VisionCare Seeks to Expand IMT Indications
New trial for post-cataract patients.
■ VisionCare, Inc., a developer of advanced visual prosthetic devices for the treatment of end-stage AMD, said the FDA has approved the company’s investigational device exemption for a new US clinical study of the Implantable Miniature Telescope (IMT). The study will for the first time evaluate the safety and effectiveness of the telescope implant in patients who were previously implanted with an IOL. In the study, the IOL will be exchanged for the IMT in a team procedure that always includes a retina specialist.
Called the Telescope Exchange Study (TES), the trial will encompass 75 patients age 65 and older with best-corrected distance visual acuity of 20/160 to 20/800. Principal investigators will be Stephen S. Lane, MD, of Associated Eye Care, Stillwater, Minnesota, and Derek Kunimoto, MD, JD, of Retinal Consultants of Arizona in Phoenix. Patients will be followed for at least 3 years post implantation.

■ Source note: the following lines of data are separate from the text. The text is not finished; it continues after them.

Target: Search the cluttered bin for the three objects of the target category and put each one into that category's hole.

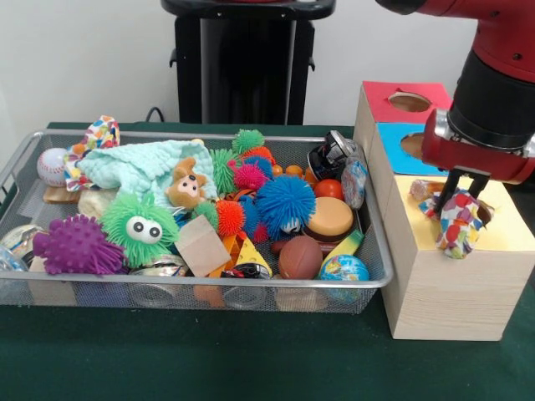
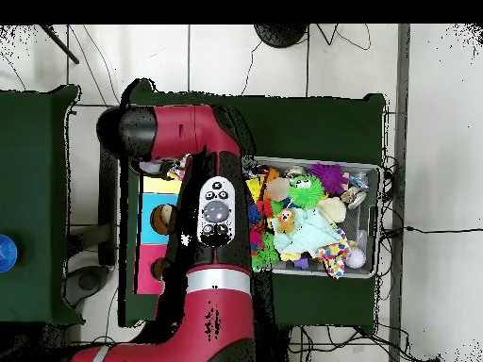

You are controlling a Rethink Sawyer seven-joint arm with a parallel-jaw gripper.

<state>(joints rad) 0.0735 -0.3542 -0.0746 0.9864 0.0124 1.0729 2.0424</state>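
While the gripper pinches a printed cloth over the yellow box's hole, ready to drop it in, another cloth lies at the bin's far left corner.

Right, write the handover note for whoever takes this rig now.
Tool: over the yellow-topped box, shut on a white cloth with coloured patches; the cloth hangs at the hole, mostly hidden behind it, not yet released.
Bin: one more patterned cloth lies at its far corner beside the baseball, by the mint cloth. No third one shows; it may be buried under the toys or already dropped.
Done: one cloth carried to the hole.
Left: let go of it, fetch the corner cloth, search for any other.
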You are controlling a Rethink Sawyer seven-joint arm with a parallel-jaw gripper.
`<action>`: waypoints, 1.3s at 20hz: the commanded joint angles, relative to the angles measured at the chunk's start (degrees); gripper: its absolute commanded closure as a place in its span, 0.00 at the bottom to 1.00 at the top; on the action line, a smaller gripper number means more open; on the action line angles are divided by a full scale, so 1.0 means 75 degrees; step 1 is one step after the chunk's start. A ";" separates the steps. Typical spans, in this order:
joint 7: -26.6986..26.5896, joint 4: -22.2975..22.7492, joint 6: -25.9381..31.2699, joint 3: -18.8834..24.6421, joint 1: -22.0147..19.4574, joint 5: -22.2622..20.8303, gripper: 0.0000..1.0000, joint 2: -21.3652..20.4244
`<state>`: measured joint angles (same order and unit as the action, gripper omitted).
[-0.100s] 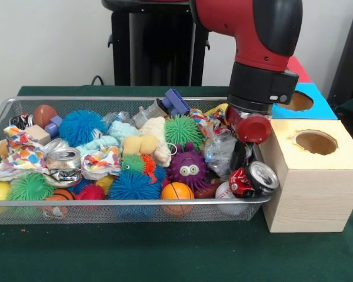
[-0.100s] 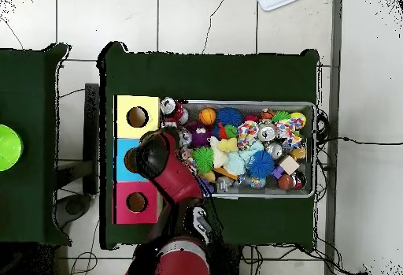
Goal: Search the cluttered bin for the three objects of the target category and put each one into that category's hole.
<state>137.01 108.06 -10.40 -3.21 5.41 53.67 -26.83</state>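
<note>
The red and black robot arm (image 1: 256,41) comes down over the right end of the silver wire mesh bin (image 1: 123,212) in the front view. Its tool (image 1: 247,117) is at the bin's edge, right next to the boxes with holes. I cannot tell if the tool is holding anything, because the arm hides it. A round red cap-like thing (image 1: 254,128) sits just under the arm's black end; I cannot tell if it is part of the tool or a toy.

Just below it lies a crushed red and silver drink can (image 1: 254,178) in the bin's right front corner. Beside the can are a white baseball (image 1: 225,191) and a crinkly clear plastic wrapper (image 1: 218,154). Another silver can (image 1: 63,158) lies near the left side of the bin.

Further along sit a purple fuzzy monster toy with big eyes (image 1: 188,168), a green spiky ball (image 1: 183,130), a small orange basketball (image 1: 177,192) and a blue spiky ball (image 1: 133,185). A second blue spiky ball (image 1: 80,126) is near the back left.

Right of the bin stands a plain wooden box with a round hole (image 1: 315,141). Behind it is a blue box with a hole (image 1: 298,101), then a red box (image 1: 297,69). All of it rests on the dark green worktop (image 1: 165,252).

From above, the three boxes stand in a row: yellow (image 2: 137,117), blue (image 2: 126,160) and red (image 2: 136,202).
</note>
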 commanded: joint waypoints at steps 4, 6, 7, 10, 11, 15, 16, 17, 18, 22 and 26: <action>0.1078 -0.0216 0.1061 -0.0339 0.0225 0.0443 0.00 0.0175; 0.1116 -0.0300 0.1258 -0.0520 0.0385 0.0580 0.00 0.0235; 0.1149 -0.0314 0.1261 -0.0560 0.0453 0.0638 0.00 0.0275; 0.1214 -0.0508 0.1533 -0.1284 0.1138 0.1163 0.00 0.0497; 0.1233 -0.0594 0.1651 -0.1608 0.1421 0.1373 0.00 0.0608; 0.1783 -0.1122 0.2808 -0.3182 0.2446 0.1443 0.00 0.1323; 0.1976 -0.1284 0.3192 -0.3601 0.2679 0.1325 0.00 0.1503; 0.1539 -0.0775 0.2365 -0.2860 0.2061 0.1054 0.00 0.1208; 0.1101 -0.0265 0.1537 -0.2119 0.1444 0.0783 0.00 0.0914; 0.1382 -0.0490 0.2050 -0.2419 0.1741 0.0933 0.00 0.1233; 0.1970 -0.0555 0.2722 -0.2733 0.2091 0.1079 0.00 0.1344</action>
<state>137.01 105.60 -0.22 -22.72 20.52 60.26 -20.66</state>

Under current indications, the telescope implant is proven to improve visual acuity and quality of life for patients with end-stage macular degeneration whose sight is permanently obstructed by a blind spot in their central vision (in both eyes), making it difficult or impossible to see faces, read, and perform everyday activities such as watching TV, preparing meals, and self-care. It is the only FDA-approved surgical device for end-stage macular degeneration and is Medicare eligible.
According to current labeling, the telescope implant is contraindicated in patients with previous intraocular or corneal surgery of any kind in the operative eye, including any type of surgery for either refractive or therapeutic purposes.

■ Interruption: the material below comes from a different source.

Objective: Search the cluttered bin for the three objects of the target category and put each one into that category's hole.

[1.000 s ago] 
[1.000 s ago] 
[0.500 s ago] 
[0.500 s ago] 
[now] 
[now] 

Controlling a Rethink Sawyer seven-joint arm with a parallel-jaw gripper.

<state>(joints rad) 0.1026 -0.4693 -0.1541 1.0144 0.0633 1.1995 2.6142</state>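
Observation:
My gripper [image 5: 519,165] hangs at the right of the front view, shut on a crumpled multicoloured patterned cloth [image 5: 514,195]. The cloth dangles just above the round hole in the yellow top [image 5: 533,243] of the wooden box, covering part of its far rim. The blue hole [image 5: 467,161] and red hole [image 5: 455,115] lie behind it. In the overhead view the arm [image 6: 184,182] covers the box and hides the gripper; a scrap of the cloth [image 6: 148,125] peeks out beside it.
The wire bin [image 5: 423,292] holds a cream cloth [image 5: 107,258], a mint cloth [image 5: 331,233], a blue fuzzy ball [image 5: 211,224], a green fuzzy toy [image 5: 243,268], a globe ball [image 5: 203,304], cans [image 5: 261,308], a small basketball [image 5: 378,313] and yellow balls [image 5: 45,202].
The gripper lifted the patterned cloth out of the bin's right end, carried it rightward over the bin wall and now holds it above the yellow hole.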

■ Ohr pauses enrollment in phase 3 AMD study. Ohr Pharmaceutical has announced a pause in enrollment in its pivotal phase 3 study of topical squalamine in combination with Lucentis for wet AMD with 200+ of a planned 650 patients already enrolled.
Citing strategic reasons for the pause, Ohr CEO Jason Slakter, MD, said in a conference call that recent disappointments in wet AMD combination studies (Regeneron and Ophthotech) had created a negative landscape but that squalamine has major differences in activity, method of administration, patient selection, and previous trial results than the drugs in the disappointing studies.

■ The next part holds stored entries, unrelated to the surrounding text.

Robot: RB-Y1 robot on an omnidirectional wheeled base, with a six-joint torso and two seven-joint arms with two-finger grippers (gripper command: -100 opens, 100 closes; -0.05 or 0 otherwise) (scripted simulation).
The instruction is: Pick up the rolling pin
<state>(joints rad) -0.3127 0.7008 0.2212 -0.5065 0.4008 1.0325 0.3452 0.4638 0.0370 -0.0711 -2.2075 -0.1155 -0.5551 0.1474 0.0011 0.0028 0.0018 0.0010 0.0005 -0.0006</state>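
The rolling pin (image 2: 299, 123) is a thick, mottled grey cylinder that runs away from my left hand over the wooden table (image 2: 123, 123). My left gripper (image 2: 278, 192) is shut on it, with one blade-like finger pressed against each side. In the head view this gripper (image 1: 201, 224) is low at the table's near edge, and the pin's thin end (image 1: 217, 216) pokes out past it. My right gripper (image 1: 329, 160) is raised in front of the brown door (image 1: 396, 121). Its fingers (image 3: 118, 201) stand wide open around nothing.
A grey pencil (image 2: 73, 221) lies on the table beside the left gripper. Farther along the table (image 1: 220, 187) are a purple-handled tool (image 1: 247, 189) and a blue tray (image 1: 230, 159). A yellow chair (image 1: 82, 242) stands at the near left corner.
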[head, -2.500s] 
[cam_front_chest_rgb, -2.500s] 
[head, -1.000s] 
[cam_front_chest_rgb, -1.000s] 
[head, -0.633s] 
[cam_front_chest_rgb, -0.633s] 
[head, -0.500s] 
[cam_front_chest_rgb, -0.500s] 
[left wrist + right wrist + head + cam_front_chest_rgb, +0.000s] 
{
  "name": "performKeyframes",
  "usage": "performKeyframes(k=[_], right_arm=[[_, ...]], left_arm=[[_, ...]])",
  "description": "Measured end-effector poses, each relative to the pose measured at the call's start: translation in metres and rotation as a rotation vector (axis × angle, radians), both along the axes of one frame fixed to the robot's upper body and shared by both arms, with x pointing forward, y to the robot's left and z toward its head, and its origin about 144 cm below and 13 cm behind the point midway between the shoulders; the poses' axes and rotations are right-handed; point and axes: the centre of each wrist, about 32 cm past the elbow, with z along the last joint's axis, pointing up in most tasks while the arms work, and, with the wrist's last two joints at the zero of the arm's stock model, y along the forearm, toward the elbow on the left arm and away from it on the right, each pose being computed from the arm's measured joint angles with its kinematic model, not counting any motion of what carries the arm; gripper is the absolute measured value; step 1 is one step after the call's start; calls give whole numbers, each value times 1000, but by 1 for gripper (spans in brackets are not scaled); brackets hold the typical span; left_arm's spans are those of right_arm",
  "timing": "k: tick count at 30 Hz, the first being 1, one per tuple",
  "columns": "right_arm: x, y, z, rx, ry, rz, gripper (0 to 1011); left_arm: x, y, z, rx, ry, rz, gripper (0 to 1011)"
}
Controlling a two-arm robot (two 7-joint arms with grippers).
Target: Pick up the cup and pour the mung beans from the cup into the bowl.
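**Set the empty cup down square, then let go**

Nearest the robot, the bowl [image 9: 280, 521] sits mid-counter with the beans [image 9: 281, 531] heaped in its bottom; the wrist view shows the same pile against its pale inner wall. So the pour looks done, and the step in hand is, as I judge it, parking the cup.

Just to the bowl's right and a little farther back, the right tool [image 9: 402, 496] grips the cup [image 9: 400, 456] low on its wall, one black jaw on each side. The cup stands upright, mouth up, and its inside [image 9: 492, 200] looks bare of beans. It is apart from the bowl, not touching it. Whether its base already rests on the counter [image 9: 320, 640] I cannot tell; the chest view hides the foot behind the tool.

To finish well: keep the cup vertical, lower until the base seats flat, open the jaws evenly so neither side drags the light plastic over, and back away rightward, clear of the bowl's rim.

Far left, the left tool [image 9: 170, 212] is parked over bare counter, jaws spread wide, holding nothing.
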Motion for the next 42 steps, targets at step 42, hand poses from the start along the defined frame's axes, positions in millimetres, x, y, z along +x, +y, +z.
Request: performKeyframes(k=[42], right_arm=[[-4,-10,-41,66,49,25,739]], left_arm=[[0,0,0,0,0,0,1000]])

Dr. Slakter said that by continuing the trial with just the 200+ patients already enrolled, efficacy data can be made available by late 2017, a year earlier than previously planned. He emphasized that no safety issues were involved in this decision and that Ohr continues to hold discussions with potential partners.
■ FDA OKs Lucentis for myopic CNV. The FDA has approved Lucentis (ranibizumab 0.5 mg) for the treatment of patients with myopic choroidal neovascularization (mCNV), a complication of severe nearsightedness that can lead to blindness. Lucentis is the first FDA-approved anti-VEGF therapy to treat mCNV in the United States. This is the fifth FDA-approved indication for Lucentis since it was launched in 2006.
This approval is based on the results of the 276-patient, phase 3 RADIANCE study, which demonstrated that treatment with Lucentis provided superior visual acuity gains in people with mCNV compared to verteporfin photodynamic therapy (vPDT). At 3 months, average visual acuity gains for patients treated with Lucentis were more than 12 letters, compared to 1.4 letters for those treated with vPDT.
In related news, the Lucentis pre-filled 0.5-mg syringe, approved by the FDA in October, is now available for order.
■ GenSight RP therapy receives orphan status. GenSight Biologics said the FDA has granted orphan drug status to its product candidate GS030 for the treatment of retinitis pigmentosa. The product employs GenSight’s optogenetics technology platform that involves gene therapy, the restoration of light-sensitive cells, and a wearable device. It is expected to enter a phase 1/2 clinical trial later this year.